### Task objective
Give the data again exactly, stopping after the "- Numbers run" line.

Working data section start

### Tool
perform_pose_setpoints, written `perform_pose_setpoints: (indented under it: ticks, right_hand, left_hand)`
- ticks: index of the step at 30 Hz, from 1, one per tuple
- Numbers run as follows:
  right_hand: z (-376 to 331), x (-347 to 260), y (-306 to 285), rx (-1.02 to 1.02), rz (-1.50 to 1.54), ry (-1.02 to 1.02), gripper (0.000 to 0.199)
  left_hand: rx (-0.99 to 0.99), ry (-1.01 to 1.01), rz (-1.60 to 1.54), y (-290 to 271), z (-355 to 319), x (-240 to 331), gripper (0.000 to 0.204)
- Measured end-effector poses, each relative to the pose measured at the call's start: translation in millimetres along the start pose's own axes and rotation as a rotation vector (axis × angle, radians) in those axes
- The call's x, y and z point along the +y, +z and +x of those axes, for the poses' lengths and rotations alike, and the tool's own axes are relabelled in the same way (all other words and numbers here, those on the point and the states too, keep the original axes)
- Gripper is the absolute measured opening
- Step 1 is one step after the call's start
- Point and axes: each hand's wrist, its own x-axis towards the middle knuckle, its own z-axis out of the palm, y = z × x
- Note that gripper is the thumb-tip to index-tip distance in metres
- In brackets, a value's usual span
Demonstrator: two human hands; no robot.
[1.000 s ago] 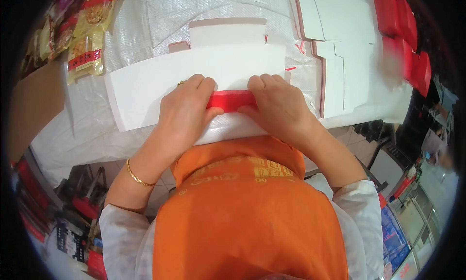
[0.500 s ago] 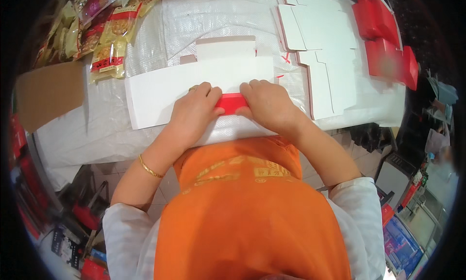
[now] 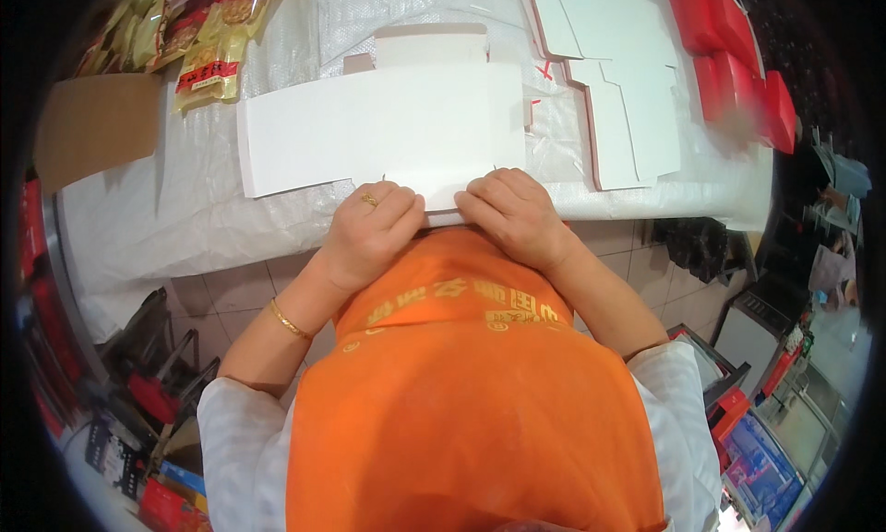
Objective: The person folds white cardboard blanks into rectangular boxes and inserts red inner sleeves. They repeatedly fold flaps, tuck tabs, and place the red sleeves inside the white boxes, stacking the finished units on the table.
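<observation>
A flat, unfolded white cardboard box blank [image 3: 415,117] lies in front of me, its near edge at the table's front. My left hand [image 3: 377,229], with a ring on one finger, is closed on the near flap at its left. Opposite it, my right hand [image 3: 513,220] grips the same flap at its right, fingers curled over the edge. Between the two hands the flap's white inner side shows. My thumbs are mostly hidden beneath. The blank's far flap stands tilted up a little, and a long panel stretches to the left.
More flat white box blanks [image 3: 628,117] are stacked at the right. Beyond them stand folded red boxes [image 3: 724,34]. Yellow snack packets [image 3: 210,71] pile up at the far left, near a brown cardboard piece [image 3: 100,126]. White woven sheeting [image 3: 148,218] covers the table.
Both hands have come nearer to my body with the near flap. Its red outer side, visible between them before, no longer shows; the white inner side does. The view has also shifted slightly.
</observation>
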Motion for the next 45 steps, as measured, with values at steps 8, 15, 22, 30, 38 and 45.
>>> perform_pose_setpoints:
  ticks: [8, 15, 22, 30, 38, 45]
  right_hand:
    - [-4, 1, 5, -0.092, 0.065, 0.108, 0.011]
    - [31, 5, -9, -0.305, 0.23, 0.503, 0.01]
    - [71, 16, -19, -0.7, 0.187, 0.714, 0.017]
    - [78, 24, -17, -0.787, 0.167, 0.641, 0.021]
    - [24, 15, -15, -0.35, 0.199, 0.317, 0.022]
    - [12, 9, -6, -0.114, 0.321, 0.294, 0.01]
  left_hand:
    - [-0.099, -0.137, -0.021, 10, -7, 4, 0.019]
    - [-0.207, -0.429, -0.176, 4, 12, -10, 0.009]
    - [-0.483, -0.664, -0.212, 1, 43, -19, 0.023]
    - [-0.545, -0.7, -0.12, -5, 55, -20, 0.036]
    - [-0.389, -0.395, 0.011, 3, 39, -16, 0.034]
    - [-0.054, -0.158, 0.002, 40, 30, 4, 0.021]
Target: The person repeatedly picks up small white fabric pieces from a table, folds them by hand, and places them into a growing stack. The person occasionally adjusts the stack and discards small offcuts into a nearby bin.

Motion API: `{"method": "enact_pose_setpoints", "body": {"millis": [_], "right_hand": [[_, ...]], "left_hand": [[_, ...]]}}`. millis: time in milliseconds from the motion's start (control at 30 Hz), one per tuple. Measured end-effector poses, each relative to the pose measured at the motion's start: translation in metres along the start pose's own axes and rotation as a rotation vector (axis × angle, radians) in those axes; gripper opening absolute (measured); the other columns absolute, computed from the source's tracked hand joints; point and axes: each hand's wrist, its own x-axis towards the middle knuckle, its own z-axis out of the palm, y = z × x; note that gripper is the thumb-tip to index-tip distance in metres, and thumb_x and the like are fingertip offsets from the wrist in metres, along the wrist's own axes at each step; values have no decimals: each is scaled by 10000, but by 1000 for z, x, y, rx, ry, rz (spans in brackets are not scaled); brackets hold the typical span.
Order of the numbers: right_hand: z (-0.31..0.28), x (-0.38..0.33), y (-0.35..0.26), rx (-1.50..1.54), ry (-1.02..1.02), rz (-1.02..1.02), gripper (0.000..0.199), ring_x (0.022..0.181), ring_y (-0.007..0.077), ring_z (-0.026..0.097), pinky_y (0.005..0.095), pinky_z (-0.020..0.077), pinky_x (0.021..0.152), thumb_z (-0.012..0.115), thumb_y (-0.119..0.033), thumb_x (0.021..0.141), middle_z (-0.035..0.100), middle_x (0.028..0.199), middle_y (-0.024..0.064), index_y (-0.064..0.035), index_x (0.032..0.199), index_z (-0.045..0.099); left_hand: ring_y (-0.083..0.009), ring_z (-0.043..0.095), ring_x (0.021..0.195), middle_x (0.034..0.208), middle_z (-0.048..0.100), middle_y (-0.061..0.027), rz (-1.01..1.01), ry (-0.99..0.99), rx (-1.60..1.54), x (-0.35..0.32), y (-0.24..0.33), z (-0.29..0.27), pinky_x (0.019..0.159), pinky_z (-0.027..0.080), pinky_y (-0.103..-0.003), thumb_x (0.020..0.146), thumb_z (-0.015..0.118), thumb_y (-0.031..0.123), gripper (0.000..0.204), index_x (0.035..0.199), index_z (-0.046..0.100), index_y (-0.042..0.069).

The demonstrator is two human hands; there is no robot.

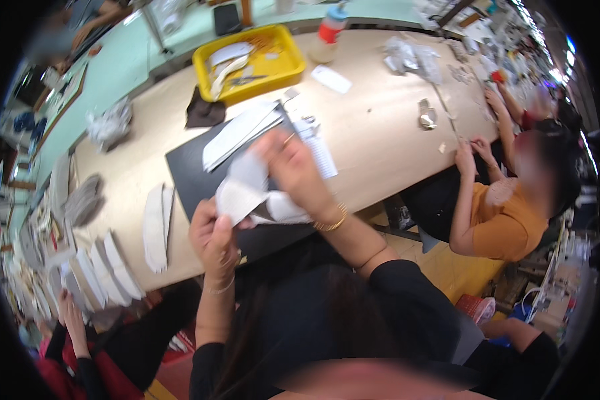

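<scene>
Between my hands is a curved white piece of fabric (242, 195), folded over in part, with a loop running below my right wrist. My left hand (213, 240) is closed on its near edge, thumb on top. Above its far end is my right hand (293, 167), fingers curled together and blurred by motion; what they pinch is hidden. A dark grey mat (183, 163) lies beneath. On the mat rests a stack of long white pieces (237, 137), just beyond the held fabric. A printed paper sheet (323, 157) lies to the right.
A yellow tray (290, 77) holding white pieces and scissors stands at the far side, near a red-banded bottle (330, 30). Dark brown cloth (203, 112) lies before it. Curved white strips (157, 227) are at left. Co-workers sit on both sides; one in an orange shirt (510, 230) is right.
</scene>
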Motion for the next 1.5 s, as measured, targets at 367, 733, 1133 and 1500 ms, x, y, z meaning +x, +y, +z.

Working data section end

### Answer box
### Tool
perform_pose_setpoints, written `perform_pose_setpoints: (indented under it: ticks, right_hand, left_hand)`
- ticks: index of the step at 30 Hz, from 1, one per tuple
- Numbers run as follows:

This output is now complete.